Intermittent failure of couchbase node API for fnFtsQuery


#1

First post, because couchbase has been working really well so far, and this is the first issue that I’m stumped on. I really do appreciate any insights or help that might come from this.

Setup:
Couchbase “version”: "4.0.0-4051-community"
OSX 10.11.6
docker version 1.12.0-a build 11213

Webserver is node 6.4.0 node_modules couchbase npm installation is 2.2.2

Situation: Running almost 800 unit tests with mocha against ottoman models.
Every 2 or 3 or 4 times through the test suite, instead of success, a hard stop without a stack trace comes from the internals.

events.js:160
      throw er; // Unhandled 'error' event
      ^
SyntaxError: Unexpected number in JSON at position 4
  at parse (native)

Importantly, this unit test is exercising code to look for a record that doesn’t exist.
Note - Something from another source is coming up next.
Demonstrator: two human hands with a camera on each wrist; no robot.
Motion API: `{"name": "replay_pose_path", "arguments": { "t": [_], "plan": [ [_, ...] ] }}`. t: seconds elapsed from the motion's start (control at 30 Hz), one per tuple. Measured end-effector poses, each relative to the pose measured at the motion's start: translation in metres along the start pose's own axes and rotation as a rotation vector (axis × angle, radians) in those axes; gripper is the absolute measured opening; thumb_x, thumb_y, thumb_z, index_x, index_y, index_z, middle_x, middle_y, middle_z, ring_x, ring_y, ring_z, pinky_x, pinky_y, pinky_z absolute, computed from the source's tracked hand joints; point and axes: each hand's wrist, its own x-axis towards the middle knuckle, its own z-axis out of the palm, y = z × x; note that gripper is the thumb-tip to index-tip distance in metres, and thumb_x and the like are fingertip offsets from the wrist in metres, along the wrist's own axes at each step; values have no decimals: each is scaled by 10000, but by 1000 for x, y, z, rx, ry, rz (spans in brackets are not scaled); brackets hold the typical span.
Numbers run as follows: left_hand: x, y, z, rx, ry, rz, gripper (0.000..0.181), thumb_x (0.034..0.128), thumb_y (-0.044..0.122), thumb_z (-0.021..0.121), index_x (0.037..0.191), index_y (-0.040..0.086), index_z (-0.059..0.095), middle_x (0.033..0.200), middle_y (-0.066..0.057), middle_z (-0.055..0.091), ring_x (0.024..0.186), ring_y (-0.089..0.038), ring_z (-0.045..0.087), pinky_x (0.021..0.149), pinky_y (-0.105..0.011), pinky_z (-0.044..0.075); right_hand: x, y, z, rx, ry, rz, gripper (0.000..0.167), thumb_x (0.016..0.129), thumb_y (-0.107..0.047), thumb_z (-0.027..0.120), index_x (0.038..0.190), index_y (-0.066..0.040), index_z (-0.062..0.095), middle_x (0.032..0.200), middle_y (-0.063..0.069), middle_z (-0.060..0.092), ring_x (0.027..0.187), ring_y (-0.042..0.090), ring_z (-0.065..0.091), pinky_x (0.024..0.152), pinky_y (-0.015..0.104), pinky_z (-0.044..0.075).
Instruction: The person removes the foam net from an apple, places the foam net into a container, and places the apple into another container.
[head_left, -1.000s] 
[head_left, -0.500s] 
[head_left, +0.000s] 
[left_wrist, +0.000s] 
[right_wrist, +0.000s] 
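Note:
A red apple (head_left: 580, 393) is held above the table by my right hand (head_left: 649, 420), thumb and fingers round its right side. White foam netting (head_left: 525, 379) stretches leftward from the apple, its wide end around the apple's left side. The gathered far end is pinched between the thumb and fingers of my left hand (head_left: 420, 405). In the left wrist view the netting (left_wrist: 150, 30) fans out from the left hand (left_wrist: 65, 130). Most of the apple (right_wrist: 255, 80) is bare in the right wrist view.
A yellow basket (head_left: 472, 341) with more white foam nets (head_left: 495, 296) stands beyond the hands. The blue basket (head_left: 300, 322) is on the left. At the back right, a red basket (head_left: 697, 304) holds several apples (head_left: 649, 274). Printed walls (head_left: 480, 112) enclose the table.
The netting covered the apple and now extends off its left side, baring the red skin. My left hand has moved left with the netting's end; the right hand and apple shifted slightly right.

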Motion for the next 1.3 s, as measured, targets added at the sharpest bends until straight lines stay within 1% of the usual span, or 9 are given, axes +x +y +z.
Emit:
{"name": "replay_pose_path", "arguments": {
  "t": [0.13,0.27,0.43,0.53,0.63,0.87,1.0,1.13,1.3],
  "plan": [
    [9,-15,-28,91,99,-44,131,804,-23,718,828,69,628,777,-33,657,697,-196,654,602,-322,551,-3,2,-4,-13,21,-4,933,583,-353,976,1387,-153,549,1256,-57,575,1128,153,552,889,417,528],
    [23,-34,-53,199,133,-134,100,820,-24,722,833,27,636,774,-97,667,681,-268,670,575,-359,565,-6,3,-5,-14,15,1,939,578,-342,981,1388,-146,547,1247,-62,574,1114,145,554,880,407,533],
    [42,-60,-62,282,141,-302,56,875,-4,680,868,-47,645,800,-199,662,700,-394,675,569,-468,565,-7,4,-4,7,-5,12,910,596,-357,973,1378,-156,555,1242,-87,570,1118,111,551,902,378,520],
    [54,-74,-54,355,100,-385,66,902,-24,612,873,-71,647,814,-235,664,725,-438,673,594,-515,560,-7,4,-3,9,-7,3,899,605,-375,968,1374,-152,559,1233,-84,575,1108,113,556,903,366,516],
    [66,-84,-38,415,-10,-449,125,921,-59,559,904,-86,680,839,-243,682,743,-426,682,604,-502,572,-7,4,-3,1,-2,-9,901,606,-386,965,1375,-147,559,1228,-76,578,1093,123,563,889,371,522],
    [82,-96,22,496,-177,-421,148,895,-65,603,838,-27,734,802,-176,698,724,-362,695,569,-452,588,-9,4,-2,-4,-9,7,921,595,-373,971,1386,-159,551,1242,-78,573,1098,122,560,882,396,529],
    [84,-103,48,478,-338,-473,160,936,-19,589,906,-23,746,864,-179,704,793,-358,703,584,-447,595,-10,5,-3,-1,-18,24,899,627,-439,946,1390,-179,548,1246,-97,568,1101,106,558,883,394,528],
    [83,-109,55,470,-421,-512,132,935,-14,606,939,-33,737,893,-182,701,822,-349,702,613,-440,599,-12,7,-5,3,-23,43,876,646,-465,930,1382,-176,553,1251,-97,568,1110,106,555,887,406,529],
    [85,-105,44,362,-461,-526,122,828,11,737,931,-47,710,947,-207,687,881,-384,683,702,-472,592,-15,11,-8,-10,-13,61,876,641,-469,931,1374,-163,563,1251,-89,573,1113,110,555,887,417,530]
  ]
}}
I’ve added a bunch of debugging statements to ottoman (up to this level everything looks ok, ottoman has the right data) and then traced this problem down the stack to the couchbase javascript library, and finally this code block:

Bucket.prototype._n1qlReq = function(host, q, adhoc, emitter) {
  var rows = [];
  console.log('this._cb.n1qlquery');
  this._cb.n1qlQuery(
      host, q, adhoc,
  function(errCode, val) {
    console.log('n1ql handler called');

The first log statement prints, the second one does not, which takes me down into the c code for this which seems to be this function in operations.cc

NAN_METHOD(CouchbaseImpl::fnN1qlQuery) {

So this is sort of no-man’s land for me and I’m not sure how to debug it further. In another life I’ve used C and C++ so I’ve got the concepts but haven’t done node integrated c programming. Before getting too crazy with that I figure it’s worth asking to see if there’s something obvious that someone will know straight away.
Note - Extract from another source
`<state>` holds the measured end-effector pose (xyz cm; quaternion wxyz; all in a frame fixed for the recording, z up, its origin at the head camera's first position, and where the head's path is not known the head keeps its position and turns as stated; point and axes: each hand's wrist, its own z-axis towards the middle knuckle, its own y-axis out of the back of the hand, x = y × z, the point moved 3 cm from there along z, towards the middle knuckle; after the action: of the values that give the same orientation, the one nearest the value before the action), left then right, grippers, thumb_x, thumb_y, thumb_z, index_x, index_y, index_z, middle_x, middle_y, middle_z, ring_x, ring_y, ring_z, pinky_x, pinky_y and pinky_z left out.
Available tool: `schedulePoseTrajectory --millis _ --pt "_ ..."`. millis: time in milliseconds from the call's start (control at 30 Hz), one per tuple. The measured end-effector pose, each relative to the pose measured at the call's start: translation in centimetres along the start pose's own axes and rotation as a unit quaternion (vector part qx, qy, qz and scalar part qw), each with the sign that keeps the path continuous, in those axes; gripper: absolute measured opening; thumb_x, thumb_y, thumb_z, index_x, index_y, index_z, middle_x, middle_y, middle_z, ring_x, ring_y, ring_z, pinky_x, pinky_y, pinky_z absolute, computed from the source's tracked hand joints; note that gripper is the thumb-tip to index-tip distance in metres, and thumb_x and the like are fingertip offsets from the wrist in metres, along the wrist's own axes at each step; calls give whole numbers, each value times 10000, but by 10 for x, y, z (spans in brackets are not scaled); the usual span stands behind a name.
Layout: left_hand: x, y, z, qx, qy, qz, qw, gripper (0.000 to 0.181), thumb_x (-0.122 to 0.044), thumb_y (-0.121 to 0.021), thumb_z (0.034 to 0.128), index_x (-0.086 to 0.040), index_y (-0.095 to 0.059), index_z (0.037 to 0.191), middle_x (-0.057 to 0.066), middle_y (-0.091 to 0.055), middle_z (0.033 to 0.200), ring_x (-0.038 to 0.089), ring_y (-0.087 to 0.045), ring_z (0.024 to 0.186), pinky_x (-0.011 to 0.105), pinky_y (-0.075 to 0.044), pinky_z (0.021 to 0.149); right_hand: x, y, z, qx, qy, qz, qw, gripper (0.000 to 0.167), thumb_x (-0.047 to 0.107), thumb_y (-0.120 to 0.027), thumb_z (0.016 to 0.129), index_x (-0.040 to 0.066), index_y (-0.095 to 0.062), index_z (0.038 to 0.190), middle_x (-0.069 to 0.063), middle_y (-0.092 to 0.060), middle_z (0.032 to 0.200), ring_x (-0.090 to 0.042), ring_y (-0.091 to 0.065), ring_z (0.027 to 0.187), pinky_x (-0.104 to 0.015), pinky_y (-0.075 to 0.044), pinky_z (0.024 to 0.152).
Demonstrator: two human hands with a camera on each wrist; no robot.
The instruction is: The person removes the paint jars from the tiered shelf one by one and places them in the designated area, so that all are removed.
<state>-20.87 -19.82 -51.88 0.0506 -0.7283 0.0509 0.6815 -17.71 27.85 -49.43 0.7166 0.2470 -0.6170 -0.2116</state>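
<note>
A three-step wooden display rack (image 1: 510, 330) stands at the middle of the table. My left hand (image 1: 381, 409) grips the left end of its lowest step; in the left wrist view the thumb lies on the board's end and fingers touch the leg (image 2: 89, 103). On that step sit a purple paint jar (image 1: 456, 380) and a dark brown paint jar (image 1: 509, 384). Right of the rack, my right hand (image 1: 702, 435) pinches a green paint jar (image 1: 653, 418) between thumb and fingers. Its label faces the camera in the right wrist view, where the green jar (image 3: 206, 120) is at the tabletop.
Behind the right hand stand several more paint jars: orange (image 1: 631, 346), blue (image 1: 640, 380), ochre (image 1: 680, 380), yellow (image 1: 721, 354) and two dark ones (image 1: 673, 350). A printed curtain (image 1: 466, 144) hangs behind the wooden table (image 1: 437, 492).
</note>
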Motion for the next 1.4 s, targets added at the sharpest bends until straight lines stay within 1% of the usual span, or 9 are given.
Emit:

One last note… the token is always different. Examples:

Unexpected token a in JSON at position 1
Unexpected token , in JSON at position 39

Thanks so much for reading and any help on this!


#2

Some more information, managed to figure out how to rebuild and put some debug information in there. I’m getting to the point where lcb_n1ql_query in ./deps/lcb/src/n1ql/n1ql.cc returns LCB_SUCCESS so i’m kind of stumped as to what the error is. CouchbaseImpl::fnN1qlQuery Also seems to complete with return info.GetReturnValue().Set(true); so I’m a bit lost in finding this bug.


#3

Ok I think I’ve figured out where this is coming from. After 4 tests, one failed and produced some output from couchbase_impl.cc in the function n1qlrow_callback

    printf("datares from jsonParseLcl call\n");
    dataRes = jsonParseLcl->Call(Nan::GetCurrentContext()->Global(), 1, &metaStr);
    printf("dataRes toObject\n");

The first printf statement is shown, the second isn’t, which jives with the error about a failure to parse json. My guess is that sometimes couchbase server doesn’t send back json and this function blows up.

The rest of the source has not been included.